Exercise directions
Please copy out every line in the records below that includes the word "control".

>>

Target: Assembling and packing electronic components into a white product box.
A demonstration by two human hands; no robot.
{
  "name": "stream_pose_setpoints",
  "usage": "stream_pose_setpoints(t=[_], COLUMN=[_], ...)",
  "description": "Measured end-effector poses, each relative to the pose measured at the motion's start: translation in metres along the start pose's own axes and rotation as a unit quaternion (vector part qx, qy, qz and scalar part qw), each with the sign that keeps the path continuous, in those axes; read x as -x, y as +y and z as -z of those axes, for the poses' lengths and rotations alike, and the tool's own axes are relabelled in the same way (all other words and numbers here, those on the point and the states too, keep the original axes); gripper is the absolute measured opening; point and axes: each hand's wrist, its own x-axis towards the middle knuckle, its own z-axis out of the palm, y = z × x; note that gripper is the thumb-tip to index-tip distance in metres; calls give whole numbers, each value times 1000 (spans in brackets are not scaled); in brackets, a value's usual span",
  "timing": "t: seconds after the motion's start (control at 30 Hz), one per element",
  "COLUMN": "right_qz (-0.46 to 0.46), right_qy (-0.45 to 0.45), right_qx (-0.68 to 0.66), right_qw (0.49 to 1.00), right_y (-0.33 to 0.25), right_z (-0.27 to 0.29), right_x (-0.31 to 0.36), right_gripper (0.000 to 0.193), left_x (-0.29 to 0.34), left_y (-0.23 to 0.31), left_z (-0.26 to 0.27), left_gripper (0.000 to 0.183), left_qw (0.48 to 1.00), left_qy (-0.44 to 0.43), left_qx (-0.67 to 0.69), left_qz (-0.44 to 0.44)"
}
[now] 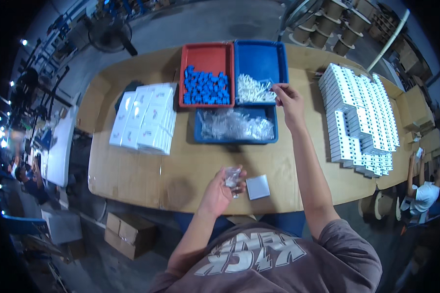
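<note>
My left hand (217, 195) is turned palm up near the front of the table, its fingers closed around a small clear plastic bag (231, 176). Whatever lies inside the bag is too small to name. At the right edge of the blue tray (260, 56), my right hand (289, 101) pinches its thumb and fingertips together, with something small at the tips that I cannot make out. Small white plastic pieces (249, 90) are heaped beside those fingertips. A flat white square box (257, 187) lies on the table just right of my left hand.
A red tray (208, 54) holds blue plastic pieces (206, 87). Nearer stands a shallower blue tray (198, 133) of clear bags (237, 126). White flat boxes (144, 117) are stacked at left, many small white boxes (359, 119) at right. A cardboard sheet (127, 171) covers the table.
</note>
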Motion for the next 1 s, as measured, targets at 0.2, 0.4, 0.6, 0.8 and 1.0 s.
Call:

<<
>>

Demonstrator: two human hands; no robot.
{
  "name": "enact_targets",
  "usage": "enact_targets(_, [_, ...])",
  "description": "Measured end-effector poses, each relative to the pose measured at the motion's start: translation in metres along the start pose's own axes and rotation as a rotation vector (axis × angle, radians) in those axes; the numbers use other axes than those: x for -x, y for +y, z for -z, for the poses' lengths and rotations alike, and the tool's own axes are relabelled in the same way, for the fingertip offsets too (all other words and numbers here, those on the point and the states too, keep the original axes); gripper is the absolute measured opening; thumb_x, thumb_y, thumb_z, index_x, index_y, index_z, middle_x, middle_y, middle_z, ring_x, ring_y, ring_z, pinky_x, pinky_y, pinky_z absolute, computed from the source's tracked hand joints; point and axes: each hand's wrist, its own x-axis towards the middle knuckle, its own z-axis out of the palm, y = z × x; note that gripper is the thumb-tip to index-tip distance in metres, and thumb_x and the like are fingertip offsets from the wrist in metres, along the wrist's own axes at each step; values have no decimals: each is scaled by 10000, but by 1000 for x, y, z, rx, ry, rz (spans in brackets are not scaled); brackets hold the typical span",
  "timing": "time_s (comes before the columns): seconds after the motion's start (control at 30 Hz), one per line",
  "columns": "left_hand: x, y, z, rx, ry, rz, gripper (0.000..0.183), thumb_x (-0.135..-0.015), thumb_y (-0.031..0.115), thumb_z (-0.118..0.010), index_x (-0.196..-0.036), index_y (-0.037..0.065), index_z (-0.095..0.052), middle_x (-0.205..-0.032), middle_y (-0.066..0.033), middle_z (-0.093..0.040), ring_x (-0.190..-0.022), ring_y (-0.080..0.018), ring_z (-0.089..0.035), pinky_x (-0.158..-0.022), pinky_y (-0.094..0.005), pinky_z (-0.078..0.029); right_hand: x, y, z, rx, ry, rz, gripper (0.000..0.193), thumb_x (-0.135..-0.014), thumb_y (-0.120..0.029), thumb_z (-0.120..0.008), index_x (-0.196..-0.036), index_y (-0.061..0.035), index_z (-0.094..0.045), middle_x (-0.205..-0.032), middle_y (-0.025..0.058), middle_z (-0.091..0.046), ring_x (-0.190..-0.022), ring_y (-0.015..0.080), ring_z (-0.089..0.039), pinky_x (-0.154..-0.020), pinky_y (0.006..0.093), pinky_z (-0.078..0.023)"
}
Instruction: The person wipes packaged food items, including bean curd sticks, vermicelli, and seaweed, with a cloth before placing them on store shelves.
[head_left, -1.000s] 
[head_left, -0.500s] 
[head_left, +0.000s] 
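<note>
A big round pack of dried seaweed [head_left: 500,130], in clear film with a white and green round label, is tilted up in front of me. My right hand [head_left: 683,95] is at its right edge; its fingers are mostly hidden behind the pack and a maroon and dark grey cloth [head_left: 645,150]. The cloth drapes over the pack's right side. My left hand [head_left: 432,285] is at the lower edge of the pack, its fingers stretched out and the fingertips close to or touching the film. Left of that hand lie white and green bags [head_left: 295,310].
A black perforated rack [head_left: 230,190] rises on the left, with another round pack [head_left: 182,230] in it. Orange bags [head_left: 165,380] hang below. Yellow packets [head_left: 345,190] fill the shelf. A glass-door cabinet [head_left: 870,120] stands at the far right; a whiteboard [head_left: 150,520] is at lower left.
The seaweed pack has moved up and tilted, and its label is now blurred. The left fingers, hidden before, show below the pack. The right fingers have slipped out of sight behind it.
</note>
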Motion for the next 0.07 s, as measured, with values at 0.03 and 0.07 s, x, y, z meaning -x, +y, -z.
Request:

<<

Response to this exercise
  "timing": "t: seconds after the motion's start (control at 30 Hz), one per element",
  "timing": "time_s (comes before the columns): seconds after the motion's start (control at 30 Hz), one per line",

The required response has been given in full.